Monotonic anomaly detection
Oliver Urs Lenz, Matthijs van Leeuwen

TL;DR
This paper introduces two asymmetrical distance measures, ramp and signed distance, to improve semi-supervised anomaly detection by accounting for monotonic attribute relationships, with ramp distance showing superior real-world performance.
Contribution
It proposes novel monotonicity-aware distance measures for anomaly detection, demonstrating their effectiveness over traditional methods through extensive experiments.
Findings
Ramp distance improves detection performance over traditional absolute distance.
Signed distance performs well on synthetic data but poorly on real datasets.

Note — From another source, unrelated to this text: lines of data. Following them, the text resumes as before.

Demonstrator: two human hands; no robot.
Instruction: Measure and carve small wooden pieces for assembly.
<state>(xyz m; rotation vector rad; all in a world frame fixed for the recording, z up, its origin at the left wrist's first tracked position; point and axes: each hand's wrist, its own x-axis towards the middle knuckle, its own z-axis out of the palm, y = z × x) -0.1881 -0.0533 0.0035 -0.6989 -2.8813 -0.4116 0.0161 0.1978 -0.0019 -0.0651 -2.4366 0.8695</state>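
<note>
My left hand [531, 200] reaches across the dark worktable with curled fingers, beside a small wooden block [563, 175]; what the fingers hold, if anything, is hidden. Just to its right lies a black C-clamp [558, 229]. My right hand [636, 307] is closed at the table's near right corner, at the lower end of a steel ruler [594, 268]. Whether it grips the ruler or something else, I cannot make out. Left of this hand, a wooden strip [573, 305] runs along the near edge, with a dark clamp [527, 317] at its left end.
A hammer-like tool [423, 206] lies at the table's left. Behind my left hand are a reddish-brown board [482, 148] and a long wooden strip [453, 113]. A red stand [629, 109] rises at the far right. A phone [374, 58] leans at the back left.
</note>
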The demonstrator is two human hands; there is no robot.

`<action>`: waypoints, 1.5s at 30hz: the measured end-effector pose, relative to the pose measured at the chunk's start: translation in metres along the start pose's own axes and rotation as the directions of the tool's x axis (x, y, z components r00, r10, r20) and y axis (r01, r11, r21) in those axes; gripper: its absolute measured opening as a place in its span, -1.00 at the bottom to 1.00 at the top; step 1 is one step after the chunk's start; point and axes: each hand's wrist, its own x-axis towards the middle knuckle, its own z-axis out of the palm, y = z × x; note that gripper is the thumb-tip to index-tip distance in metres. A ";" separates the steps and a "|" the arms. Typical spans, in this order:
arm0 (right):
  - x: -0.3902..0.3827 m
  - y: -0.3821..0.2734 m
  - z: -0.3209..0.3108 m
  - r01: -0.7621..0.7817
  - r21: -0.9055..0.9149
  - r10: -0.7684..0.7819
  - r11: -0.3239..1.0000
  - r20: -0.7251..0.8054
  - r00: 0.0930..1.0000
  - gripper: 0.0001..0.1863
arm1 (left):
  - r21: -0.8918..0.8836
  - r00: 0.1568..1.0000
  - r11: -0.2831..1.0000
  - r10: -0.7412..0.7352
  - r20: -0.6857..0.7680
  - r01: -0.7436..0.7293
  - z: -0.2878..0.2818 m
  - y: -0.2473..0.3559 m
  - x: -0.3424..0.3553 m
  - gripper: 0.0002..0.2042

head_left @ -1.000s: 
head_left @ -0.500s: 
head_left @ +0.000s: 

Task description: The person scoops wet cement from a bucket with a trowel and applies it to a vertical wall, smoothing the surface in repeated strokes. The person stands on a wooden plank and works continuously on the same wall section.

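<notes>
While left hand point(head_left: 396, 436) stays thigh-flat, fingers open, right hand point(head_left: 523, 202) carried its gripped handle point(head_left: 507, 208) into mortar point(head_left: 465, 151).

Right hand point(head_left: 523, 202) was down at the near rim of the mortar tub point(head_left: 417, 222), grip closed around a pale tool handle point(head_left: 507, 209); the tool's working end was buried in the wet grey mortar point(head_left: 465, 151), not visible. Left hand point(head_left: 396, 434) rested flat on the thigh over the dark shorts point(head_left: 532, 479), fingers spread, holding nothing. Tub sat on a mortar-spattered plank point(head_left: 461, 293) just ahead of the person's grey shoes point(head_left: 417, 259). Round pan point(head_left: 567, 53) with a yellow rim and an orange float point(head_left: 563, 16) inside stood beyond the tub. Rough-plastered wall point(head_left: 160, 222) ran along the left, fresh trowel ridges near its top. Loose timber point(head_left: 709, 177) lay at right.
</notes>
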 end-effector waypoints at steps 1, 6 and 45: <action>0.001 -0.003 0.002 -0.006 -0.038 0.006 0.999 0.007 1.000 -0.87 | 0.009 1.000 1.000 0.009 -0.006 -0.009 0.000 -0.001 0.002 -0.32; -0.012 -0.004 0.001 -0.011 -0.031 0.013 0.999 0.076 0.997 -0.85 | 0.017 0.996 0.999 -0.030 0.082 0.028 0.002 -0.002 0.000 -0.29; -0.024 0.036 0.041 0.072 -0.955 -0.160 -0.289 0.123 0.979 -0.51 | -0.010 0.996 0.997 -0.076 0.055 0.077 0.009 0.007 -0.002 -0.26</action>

Signed distance reduces anomaly detection to total attribute sum, limiting its effectiveness.
Abstract
Semi-supervised anomaly detection is based on the principle that potential anomalies are those records that look different from normal training data. However, in some cases we are specifically interested in anomalies that correspond to high attribute values (or low, but not both). We present two asymmetrical distance measures that take this monotonicity into account: ramp distance and signed distance. Through experiments on synthetic and real-life datasets, we show that ramp distance increases anomaly detection performance over the traditional absolute distance. While signed distance also performs well on synthetic data, it performs substantially poorer on real-life datasets. We argue that this is a consequence of the fact that when using signed distance, low values of certain attributes automatically compensate for high values of other attributes, such that anomaly detection is reduced…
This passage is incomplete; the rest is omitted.